**Instructions for the task:**
In the material below, transcribe every line from the first through the line holding "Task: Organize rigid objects", exactly, and stop after that line.

___ Material supplied ___

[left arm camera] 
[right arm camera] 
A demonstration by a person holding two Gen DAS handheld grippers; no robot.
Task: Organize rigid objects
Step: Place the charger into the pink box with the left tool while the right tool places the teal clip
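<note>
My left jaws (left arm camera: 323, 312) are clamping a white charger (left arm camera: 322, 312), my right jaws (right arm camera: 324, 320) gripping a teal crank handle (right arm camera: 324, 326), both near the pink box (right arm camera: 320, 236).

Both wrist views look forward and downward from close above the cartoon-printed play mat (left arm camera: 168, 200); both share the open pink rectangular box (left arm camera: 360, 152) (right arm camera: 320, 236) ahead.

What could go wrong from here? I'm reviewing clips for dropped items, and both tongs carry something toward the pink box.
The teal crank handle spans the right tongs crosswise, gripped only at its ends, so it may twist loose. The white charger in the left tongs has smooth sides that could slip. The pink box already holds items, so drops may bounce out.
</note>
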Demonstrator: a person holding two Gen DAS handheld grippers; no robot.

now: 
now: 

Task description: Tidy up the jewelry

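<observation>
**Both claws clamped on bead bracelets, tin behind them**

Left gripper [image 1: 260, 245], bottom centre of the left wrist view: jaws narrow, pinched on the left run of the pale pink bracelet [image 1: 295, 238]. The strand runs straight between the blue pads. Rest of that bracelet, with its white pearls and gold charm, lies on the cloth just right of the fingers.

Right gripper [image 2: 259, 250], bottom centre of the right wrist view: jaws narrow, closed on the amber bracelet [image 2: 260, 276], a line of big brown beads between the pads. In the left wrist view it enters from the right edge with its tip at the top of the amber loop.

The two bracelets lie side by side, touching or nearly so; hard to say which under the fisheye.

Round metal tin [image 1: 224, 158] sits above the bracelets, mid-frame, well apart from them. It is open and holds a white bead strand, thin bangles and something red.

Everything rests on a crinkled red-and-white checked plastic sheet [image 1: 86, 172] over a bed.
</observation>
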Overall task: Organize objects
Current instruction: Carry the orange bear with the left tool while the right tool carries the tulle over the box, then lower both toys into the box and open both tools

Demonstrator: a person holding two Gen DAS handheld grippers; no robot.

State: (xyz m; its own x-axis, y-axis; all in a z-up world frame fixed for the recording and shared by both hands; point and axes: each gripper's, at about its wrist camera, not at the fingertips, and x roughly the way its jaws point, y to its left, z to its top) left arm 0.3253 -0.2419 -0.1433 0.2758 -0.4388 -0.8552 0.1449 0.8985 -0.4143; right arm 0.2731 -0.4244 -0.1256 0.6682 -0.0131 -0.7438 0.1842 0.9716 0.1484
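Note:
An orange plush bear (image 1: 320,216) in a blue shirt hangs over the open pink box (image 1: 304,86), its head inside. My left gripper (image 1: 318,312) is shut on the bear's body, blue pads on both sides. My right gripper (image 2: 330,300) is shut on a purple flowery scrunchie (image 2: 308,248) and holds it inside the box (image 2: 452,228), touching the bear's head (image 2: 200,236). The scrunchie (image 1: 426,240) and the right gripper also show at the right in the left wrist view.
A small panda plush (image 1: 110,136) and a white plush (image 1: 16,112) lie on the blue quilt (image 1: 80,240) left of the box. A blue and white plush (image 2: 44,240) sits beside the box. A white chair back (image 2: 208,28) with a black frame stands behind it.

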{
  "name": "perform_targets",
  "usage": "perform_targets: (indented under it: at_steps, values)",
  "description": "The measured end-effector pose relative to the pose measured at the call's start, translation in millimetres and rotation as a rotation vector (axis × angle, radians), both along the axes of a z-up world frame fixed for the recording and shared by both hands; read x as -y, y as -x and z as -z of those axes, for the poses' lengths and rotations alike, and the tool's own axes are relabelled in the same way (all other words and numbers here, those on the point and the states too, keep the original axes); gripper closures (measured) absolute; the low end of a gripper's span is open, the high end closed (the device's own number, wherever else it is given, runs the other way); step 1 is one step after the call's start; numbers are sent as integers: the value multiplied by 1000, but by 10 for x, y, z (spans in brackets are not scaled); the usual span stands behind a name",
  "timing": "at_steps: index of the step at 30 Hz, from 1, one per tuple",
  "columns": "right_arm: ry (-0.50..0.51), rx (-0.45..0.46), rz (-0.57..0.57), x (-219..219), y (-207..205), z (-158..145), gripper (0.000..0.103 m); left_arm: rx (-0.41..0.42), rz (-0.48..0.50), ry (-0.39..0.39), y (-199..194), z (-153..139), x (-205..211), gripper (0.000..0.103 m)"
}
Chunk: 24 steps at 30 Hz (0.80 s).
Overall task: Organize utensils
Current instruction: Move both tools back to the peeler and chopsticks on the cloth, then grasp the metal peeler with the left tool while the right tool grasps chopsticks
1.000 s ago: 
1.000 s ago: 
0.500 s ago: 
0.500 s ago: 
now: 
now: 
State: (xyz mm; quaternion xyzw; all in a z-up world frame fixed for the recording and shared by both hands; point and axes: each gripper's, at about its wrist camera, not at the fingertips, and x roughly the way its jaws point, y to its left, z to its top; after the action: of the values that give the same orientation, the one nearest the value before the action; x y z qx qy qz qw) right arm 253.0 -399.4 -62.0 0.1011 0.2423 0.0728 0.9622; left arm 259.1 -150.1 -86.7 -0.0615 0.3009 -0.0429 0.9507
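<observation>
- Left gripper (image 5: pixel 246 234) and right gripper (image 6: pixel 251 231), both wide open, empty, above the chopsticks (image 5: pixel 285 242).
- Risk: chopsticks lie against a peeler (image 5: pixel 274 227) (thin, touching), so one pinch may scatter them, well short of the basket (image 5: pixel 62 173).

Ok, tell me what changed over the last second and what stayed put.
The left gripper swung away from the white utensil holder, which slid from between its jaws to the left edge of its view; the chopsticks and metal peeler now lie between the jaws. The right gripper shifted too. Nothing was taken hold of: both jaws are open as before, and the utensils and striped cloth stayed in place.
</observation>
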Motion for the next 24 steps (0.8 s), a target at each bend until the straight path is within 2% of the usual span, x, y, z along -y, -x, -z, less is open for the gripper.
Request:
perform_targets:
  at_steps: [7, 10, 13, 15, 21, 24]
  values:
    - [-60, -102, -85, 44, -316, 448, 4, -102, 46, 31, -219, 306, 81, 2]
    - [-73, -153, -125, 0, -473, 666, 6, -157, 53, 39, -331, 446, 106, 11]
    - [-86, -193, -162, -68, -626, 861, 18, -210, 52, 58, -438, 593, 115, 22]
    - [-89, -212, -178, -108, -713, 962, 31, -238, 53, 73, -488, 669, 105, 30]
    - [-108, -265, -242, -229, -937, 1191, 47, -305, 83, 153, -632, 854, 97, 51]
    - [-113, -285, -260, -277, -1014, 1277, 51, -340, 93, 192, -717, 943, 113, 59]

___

**Task response:**
[left arm camera] 
[right arm camera] 
A demonstration by a person holding two Gen DAS handheld grippers; no robot.
Task: Organize rigid objects

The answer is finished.